Leonard and Helen (Nelson) Wiese, Chicago, Cook, Illinois, 1924; digital image 2010, privately held by Melanie Frick, 2014.

On the evening of 5 January 1924, Leonard John Christian Wiese and Helen Margaret Nelson were married in Chicago, Cook County, Illinois.1 Leonard had been raised in Chicago, the son of German immigrants,2 whereas Helen had been raised in rural Yankton County, South Dakota, the daughter of Danish immigrants.3 The couple met when Leonard sought work in South Dakota, and he and Helen bonded over a shared love of music.4 Leonard and his bride-to-be then moved to Chicago, where they were wed in the home of Leonard’s widowed mother.5 Since Helen’s family was not able to be with them, she wrote a detailed letter home describing their wedding day:

My dear folks,

Now I think that this letter will have to be passed around so I won’t have to repeat all the details of the past few days. We are married! Yes. Now then I will endeavor to tell you the points which I think will be of interest to you.

My dress was very plain but everyone liked it. Dark brown brocaded silk with short sleeves and sort of a drape on the skirt. I have a new coat and hat and new satin shoes.

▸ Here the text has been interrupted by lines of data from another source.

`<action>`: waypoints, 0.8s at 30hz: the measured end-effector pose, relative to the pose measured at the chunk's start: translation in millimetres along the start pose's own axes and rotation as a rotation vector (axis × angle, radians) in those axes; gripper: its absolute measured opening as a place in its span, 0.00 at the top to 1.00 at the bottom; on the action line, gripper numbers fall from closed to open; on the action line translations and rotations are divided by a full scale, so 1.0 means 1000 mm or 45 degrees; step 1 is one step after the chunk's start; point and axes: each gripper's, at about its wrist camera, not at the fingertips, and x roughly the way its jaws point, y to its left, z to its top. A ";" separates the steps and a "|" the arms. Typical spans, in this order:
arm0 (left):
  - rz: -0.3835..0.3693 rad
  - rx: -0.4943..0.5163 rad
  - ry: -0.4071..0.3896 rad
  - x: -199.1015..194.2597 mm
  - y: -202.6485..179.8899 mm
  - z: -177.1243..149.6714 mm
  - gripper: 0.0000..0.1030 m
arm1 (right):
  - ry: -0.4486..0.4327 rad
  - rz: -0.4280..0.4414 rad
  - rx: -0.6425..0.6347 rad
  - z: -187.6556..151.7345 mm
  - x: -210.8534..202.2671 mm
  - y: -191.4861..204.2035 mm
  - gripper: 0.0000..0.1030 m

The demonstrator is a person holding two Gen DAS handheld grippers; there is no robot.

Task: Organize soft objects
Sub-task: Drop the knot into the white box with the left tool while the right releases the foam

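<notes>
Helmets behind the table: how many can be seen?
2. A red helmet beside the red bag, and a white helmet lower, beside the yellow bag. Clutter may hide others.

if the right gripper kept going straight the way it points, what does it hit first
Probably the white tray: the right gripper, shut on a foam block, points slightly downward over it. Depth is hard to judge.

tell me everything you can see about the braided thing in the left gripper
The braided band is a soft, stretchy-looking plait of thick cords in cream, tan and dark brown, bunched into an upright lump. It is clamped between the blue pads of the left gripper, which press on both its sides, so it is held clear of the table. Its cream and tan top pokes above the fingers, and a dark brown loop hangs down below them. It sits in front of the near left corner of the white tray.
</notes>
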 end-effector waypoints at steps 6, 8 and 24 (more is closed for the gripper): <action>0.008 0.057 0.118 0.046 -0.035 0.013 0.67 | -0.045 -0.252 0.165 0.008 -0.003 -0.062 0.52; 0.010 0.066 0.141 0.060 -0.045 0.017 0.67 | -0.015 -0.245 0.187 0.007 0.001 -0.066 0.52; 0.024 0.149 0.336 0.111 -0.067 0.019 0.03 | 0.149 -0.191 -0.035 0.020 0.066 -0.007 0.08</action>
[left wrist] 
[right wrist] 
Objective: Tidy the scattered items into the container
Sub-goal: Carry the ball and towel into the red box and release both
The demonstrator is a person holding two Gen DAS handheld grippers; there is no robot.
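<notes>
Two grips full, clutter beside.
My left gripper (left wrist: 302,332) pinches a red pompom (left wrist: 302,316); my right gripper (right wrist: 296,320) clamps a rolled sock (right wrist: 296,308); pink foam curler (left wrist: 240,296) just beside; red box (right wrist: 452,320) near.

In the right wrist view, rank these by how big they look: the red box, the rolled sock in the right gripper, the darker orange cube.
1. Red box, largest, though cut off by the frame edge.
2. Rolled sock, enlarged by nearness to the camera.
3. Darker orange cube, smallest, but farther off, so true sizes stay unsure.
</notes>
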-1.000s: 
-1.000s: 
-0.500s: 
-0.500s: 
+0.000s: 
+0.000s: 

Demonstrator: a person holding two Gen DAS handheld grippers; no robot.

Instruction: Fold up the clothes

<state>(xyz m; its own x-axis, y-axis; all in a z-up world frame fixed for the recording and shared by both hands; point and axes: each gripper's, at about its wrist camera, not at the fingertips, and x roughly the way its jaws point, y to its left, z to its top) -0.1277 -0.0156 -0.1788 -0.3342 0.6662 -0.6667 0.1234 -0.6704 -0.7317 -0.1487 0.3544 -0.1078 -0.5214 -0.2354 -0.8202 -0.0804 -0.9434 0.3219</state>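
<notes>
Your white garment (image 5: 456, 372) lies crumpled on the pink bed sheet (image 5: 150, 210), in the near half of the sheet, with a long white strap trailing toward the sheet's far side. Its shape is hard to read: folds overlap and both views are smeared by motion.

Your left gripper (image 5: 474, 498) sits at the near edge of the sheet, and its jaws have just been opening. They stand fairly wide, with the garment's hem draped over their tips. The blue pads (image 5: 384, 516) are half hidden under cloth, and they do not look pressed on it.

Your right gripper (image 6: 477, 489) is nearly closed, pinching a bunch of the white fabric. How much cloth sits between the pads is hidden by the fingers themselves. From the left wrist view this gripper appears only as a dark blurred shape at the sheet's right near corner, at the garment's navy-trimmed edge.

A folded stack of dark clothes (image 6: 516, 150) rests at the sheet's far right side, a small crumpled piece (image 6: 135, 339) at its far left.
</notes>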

Well, there were eighteen grown people here. We were married at 9:30. Stanley Smith played the wedding march and Irene and I came from upstairs and met the other two in the room. After the ceremony, a shower of rice descended upon us and the best man and several of the others took advantage of the privilege of kissing the bride. So it was on the order of some of the weddings you read about!!!

Then we had dinner. Turkey, chicken, mashed potatoes, peas, corn relish, cranberries, dressing, Jello, coffee, etc. A huge wedding cake adorned the center of the table. This cake was made to order. You people are going to have some of it. I baked two angel food cakes and a sponge cake. That’s all I did in helping preparations.

I spent some time at the hairdresser’s! Oh, I looked real swell!!!

After supper we had music and some of the men played cards. Then after awhile we started the Victrola and we all danced.